A segunda fase da operação Coleta Seletiva foi deflagrada na quinta-feira (8), quando a Polícia Civil cumpriu mandados de prisão preventiva, buscas e apreensões e afastamentos cautelares. Na ocasião, foram presos o prefeito de Garopaba, Junior de Abreu Bento (PP), o empresário Joaquim Pacheco e o servidor municipal Silas Gonçalves, então responsável pelo setor de licitações e contratos.

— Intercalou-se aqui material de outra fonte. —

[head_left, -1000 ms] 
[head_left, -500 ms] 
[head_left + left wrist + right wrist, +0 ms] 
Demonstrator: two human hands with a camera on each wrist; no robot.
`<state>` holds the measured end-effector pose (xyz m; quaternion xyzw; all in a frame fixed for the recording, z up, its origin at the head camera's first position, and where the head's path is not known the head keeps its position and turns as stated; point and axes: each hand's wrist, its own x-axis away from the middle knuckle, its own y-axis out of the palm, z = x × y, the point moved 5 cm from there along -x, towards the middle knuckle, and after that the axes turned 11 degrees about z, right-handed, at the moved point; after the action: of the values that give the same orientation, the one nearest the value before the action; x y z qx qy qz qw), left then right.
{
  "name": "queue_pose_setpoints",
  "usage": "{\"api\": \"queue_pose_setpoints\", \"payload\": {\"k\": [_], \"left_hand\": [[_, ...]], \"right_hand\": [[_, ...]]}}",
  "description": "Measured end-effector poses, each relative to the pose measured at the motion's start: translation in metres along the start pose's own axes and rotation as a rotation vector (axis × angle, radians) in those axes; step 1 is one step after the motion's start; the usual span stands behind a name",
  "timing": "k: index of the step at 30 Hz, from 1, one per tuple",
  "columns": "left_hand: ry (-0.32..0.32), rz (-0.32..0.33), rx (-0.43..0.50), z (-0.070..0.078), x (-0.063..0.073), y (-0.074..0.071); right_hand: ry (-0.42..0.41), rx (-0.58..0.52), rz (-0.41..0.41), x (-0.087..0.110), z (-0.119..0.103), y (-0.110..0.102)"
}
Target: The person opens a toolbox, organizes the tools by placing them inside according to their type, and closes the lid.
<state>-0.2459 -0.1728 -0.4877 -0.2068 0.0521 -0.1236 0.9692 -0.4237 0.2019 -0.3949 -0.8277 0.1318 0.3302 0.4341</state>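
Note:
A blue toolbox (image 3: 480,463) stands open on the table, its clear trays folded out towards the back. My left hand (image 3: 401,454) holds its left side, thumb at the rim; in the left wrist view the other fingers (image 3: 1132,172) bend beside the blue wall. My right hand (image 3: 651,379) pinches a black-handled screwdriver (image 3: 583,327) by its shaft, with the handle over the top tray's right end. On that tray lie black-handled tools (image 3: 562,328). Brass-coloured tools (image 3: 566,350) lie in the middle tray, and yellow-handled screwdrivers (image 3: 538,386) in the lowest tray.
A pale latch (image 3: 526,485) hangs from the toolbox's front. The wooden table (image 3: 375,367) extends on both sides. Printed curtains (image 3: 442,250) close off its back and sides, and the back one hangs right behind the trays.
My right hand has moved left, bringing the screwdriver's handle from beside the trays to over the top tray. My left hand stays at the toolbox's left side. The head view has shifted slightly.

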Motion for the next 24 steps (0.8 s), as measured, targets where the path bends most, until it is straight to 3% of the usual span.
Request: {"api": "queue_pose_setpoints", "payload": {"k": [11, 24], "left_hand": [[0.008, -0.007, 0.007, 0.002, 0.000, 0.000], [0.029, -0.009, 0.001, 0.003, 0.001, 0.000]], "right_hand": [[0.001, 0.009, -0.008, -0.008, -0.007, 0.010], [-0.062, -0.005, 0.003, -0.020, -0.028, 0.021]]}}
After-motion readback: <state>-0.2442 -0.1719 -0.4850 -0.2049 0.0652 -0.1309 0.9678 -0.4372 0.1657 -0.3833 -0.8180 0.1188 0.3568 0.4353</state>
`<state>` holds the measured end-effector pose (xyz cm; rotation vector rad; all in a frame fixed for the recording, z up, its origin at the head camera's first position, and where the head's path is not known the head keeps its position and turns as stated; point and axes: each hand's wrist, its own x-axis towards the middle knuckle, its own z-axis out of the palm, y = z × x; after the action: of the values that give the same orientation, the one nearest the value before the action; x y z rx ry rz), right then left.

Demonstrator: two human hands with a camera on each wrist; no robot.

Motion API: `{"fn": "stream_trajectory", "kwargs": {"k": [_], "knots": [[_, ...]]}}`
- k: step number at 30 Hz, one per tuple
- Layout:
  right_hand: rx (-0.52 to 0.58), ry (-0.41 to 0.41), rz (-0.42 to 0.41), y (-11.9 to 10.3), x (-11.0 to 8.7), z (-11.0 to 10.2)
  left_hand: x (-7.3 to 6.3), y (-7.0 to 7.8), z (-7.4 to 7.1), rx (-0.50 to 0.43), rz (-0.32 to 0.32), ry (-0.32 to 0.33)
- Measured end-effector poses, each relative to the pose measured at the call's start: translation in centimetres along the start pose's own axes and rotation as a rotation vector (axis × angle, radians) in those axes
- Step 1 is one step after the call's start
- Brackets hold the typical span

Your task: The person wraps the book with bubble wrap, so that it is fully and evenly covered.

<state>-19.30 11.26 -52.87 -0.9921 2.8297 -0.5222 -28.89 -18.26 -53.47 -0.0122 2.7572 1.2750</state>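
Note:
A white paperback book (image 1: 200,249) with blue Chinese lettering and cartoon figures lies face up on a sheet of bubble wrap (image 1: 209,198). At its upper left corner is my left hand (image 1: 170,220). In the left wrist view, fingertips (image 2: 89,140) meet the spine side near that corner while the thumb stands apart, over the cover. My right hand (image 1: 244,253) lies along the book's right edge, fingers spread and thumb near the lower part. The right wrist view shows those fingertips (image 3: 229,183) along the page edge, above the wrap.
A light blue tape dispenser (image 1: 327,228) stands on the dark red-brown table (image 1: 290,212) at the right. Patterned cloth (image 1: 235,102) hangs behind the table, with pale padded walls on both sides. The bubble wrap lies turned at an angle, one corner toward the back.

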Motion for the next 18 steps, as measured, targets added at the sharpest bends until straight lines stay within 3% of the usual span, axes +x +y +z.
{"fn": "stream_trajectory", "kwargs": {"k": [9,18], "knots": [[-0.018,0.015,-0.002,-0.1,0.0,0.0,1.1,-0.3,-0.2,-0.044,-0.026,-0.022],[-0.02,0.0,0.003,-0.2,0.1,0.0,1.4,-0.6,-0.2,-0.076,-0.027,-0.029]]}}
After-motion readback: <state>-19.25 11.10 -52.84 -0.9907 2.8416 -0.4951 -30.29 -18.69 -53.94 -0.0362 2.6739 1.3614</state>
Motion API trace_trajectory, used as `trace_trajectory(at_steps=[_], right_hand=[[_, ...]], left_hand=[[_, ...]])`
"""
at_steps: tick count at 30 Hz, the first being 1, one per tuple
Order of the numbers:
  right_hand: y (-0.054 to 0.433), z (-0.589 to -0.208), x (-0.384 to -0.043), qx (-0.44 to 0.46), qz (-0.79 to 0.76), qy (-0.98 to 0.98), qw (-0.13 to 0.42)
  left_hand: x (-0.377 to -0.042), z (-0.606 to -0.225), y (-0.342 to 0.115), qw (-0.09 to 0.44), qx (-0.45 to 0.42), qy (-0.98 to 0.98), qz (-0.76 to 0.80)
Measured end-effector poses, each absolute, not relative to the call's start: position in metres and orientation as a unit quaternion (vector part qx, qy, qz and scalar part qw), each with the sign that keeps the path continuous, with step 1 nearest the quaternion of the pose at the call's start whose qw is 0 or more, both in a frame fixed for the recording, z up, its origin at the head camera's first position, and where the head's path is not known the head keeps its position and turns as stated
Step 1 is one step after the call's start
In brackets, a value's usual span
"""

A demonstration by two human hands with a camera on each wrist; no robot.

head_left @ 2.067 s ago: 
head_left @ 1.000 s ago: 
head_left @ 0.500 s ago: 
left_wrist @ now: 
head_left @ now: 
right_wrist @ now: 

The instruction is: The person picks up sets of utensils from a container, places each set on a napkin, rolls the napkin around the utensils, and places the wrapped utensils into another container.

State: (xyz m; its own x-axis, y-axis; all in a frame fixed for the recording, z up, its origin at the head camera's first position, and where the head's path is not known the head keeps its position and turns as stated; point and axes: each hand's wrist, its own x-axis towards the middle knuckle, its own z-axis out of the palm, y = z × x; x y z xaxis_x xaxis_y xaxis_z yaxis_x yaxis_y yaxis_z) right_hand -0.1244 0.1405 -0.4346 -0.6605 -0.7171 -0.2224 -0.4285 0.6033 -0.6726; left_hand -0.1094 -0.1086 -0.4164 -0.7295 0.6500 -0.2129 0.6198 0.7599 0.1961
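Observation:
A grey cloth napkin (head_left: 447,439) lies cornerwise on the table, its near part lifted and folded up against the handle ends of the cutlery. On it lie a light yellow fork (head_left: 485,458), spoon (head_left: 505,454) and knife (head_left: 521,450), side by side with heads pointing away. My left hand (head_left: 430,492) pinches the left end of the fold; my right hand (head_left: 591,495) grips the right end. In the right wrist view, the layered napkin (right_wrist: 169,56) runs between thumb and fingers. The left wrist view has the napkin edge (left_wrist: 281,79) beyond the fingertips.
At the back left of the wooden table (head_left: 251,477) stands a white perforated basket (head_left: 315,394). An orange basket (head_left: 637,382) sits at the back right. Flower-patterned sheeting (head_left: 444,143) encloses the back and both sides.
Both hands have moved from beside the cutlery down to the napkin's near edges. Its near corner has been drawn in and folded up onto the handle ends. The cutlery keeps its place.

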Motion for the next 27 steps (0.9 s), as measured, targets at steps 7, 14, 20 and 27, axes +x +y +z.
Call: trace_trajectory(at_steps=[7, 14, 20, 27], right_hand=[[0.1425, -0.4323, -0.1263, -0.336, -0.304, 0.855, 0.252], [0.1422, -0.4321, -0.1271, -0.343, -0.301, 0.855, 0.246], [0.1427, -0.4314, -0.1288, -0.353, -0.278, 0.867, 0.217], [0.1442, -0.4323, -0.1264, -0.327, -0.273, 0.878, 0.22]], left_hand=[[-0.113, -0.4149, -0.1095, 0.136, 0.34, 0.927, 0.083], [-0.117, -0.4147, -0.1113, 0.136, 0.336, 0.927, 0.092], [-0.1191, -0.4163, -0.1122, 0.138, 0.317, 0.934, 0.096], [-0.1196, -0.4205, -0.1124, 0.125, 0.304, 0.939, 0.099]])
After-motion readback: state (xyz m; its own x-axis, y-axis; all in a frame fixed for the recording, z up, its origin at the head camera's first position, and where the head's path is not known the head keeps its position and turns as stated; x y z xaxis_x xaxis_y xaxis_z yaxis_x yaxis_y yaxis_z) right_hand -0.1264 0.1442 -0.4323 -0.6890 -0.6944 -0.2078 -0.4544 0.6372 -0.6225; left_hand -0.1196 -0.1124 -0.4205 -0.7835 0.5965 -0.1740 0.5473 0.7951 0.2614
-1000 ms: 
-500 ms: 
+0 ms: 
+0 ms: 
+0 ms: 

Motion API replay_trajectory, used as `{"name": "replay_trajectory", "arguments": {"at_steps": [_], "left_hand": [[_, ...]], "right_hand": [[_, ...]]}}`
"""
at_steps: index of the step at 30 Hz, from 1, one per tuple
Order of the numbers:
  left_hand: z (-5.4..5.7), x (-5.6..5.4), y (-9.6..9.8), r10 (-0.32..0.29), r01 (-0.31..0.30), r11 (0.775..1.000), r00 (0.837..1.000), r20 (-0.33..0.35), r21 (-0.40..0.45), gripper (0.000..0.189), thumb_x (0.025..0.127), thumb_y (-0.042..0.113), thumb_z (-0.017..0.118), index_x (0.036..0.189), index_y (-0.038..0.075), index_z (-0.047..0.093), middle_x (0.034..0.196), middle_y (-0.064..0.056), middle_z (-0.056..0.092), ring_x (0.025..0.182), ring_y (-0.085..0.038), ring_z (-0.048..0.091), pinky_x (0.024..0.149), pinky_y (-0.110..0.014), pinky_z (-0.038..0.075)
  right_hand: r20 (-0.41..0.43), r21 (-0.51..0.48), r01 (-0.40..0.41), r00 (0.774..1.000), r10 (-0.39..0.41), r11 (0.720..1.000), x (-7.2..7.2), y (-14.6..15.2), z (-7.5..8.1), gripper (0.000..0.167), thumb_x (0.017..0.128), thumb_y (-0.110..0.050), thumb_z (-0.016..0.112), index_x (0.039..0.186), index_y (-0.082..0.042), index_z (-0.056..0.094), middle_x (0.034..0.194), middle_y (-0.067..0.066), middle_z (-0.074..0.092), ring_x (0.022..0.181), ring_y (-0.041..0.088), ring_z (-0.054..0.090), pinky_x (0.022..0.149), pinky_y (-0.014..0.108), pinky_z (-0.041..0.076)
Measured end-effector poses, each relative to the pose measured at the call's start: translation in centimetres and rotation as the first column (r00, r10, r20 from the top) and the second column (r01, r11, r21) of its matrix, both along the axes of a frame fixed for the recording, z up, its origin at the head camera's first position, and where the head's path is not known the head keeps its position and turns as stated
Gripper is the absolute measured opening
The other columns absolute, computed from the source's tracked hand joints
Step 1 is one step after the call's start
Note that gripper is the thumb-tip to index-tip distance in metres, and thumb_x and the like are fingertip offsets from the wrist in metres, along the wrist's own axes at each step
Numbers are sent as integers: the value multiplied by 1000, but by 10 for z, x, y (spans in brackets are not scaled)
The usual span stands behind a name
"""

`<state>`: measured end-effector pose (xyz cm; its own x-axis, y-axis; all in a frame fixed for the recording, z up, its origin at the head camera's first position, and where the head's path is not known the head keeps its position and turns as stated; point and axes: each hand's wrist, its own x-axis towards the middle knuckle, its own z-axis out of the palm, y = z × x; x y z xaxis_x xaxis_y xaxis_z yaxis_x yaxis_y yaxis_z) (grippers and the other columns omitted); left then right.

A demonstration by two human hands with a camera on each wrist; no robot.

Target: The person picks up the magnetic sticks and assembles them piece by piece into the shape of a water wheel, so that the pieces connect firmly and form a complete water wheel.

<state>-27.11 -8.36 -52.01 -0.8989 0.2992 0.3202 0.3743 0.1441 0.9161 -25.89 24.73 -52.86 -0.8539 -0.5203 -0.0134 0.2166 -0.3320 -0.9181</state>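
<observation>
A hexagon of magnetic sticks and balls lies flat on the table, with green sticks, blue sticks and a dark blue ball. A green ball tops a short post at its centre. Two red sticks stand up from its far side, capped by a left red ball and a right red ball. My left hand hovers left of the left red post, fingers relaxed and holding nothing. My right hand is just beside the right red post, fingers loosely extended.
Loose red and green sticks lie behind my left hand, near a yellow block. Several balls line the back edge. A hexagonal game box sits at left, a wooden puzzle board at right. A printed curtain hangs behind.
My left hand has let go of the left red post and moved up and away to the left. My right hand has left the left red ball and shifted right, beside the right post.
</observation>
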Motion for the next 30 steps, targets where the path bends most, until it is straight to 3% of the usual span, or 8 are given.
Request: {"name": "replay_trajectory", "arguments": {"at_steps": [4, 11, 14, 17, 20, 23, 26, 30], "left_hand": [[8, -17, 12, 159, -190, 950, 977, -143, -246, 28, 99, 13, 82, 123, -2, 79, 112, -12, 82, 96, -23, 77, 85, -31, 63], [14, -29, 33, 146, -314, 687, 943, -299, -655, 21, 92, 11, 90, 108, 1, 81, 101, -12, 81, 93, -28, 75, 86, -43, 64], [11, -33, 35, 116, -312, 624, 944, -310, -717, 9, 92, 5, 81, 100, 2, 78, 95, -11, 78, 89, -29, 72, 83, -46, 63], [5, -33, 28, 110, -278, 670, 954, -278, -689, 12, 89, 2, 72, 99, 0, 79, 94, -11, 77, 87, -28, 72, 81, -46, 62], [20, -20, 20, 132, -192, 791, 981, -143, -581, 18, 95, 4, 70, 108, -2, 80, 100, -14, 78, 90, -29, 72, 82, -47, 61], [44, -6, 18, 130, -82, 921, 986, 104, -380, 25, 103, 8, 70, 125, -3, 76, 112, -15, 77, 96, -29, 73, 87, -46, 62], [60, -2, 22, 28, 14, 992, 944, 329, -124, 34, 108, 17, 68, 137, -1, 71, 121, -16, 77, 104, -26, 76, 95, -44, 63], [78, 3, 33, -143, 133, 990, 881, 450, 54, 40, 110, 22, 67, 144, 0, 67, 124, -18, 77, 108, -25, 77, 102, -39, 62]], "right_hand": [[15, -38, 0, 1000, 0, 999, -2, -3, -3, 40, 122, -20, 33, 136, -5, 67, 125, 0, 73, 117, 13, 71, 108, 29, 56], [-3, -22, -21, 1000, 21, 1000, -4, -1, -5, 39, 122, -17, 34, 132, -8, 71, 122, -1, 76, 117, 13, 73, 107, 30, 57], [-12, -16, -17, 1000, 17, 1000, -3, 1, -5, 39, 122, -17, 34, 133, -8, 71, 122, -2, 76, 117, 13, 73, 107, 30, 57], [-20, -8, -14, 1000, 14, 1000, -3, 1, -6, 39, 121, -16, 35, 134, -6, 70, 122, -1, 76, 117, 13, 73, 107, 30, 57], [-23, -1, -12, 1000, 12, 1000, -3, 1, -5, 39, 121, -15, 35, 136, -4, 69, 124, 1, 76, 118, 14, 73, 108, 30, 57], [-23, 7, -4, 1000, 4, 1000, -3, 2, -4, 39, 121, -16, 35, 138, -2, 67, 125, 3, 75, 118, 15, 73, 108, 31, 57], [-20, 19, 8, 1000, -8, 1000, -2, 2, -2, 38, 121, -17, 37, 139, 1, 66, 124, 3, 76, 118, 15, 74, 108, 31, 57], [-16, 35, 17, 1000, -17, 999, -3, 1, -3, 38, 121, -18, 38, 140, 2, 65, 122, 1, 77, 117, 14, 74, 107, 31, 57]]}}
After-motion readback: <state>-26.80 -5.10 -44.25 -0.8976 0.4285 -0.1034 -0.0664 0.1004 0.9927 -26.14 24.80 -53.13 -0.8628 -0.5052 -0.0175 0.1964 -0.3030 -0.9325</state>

Os presos foram encaminhados ao Presídio Regional de Tubarão. Desde a prisão do prefeito, o vice-prefeito Jorge Augusto Chaves (PP), assumiu interinamente o comando da Prefeitura Municipal.

Silas Gonçalves, que ocupava o cargo de diretor executivo de Licitações e Contratos, foi exonerado por meio de portaria assinada pelo prefeito em exercício. Já Marcos André Cascaes e Ricardo Luiz Pereira foram afastados cautelarmente de suas funções, sem prejuízo da remuneração.

O prefeito de Garopaba também é réu na operação Maestro, deflagrada em 2024 pela Polícia Civil, que investiga suspeitas de irregularidades em contratos administrativos do município. Em outro procedimento, o Ministério Público de Santa Catarina arquivou recentemente uma investigação relacionada a um contrato de software na área da saúde.

Nota da defesa do prefeito Junior de Abreu Bento

Em nota à imprensa divulgada na quarta-feira (14), a defesa técnica do prefeito de Garopaba, Junior de Abreu Bento, afirmou que a prisão preventiva tem caráter provisório e não representa reconhecimento de culpa ou comprovação de responsabilidade criminal.

Segundo o escritório Araujo, Reinisch & Telles que representa o prefeito, a medida teria sido fundamentada na necessidade de resguardar o andamento das investigações, sem que, até o momento, tenham sido identificados elementos como reuniões, mensagens, ligações ou qualquer outro indício de interação direta entre o prefeito e o empresário investigado.

A defesa também sustenta que a apuração envolve fatos que teriam se iniciado em 2016, antes do primeiro mandato de Bento, e informou que seguirá adotando os instrumentos legais cabíveis para buscar o restabelecimento da liberdade do prefeito e o esclarecimento dos fatos.